OECD Observer
Innovation in Latin America

Latin America’s future as a region of innovation will be far from secure if investment in research and development (R&D) continues at current low levels.

Unlike in developed countries, the private sector in Latin America contributes little to investment in innovation. Investment in R&D in Latin America grew from an average of 0.5% of gross domestic product (GDP) in 2004 to 0.63% in 2009, while in OECD countries it grew from 2.2% to 2.4% during the same period.

There are wide disparities in the region too, both in terms of amounts invested and results. Brazil invests the highest proportion of GDP in R&D, followed by Uruguay, Argentina, Cuba and Chile. But substantially higher private investment in R&D, along with more and better public sector support, are needed in the region to boost innovation. Promoting the creation of start ups could also help.  

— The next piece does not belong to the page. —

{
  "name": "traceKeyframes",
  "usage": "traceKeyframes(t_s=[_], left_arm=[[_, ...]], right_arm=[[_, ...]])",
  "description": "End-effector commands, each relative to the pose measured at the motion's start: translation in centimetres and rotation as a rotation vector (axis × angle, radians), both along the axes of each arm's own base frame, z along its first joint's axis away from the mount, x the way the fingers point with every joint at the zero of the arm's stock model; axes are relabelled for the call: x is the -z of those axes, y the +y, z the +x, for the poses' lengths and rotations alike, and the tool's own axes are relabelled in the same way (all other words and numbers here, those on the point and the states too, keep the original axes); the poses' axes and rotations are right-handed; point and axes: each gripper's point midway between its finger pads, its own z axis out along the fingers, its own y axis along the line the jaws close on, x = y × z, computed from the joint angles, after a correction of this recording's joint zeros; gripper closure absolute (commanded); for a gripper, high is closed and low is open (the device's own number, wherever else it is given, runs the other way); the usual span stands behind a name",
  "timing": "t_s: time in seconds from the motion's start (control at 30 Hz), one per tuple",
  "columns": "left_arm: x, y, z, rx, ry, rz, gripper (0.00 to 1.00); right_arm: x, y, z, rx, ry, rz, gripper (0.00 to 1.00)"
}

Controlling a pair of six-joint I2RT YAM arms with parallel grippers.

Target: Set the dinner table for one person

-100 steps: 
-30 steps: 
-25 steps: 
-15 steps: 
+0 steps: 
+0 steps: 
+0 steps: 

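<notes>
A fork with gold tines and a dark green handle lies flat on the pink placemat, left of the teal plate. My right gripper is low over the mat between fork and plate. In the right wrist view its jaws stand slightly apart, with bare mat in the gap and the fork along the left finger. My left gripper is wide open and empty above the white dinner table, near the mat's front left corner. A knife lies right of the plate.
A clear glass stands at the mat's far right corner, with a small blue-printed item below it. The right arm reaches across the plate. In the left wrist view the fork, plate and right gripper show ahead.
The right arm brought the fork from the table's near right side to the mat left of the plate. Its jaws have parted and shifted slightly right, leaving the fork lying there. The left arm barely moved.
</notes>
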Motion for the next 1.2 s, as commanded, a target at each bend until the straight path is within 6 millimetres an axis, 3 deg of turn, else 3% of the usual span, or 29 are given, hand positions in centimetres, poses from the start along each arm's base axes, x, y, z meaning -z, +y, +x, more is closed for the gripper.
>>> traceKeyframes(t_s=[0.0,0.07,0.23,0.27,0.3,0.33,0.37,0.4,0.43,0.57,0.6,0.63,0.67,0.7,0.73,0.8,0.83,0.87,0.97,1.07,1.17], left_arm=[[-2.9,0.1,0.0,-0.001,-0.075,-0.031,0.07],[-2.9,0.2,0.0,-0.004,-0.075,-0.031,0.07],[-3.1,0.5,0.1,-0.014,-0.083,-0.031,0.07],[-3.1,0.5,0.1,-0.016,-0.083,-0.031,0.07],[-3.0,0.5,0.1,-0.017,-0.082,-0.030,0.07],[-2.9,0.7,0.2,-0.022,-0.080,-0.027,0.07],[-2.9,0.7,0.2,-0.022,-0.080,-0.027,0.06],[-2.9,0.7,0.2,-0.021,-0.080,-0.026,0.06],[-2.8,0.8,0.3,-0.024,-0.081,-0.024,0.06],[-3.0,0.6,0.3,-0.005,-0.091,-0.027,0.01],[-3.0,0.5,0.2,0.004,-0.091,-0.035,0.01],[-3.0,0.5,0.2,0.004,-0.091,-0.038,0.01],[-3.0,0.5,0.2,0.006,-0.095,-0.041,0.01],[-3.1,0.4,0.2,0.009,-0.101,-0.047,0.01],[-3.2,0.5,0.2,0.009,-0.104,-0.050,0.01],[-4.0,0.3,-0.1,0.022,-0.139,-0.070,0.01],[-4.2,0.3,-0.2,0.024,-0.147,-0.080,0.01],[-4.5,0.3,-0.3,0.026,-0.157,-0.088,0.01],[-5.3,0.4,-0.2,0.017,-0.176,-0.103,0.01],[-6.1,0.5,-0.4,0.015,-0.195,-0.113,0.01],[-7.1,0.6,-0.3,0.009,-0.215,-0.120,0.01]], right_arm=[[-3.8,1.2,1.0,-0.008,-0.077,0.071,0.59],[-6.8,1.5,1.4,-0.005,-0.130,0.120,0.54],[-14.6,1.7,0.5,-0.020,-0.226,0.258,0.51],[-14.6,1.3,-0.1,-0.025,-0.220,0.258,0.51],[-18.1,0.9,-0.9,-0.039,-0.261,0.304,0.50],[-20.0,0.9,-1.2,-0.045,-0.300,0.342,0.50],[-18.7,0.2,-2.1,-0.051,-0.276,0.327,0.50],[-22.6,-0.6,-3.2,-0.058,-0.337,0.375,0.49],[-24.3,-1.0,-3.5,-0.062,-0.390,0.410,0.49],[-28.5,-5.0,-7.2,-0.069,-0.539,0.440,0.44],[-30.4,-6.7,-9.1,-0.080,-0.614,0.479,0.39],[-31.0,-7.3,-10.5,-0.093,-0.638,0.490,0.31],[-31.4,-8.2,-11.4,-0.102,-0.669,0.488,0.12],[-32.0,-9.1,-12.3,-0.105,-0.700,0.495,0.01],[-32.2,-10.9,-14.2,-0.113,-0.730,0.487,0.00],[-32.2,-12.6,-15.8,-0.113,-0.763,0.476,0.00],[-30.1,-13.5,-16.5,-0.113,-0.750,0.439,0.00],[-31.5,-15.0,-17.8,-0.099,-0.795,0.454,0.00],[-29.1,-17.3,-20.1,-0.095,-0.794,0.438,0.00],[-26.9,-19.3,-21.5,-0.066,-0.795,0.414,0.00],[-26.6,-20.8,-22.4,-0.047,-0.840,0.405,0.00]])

Why is Latin American R&D growth so sluggish? Specialisation in labourintensive sectors and natural resources are largely to blame. In Latin America, natural resource-intensive sectors still account for 60% of total manufacturing value added, while in the United States, knowledge-intensive sectors have experienced strong growth and now represent 60% of total manufacturing value added. Latin American firms therefore concentrate their science and technology activities on acquiring machinery and equipment, which may limit innovation.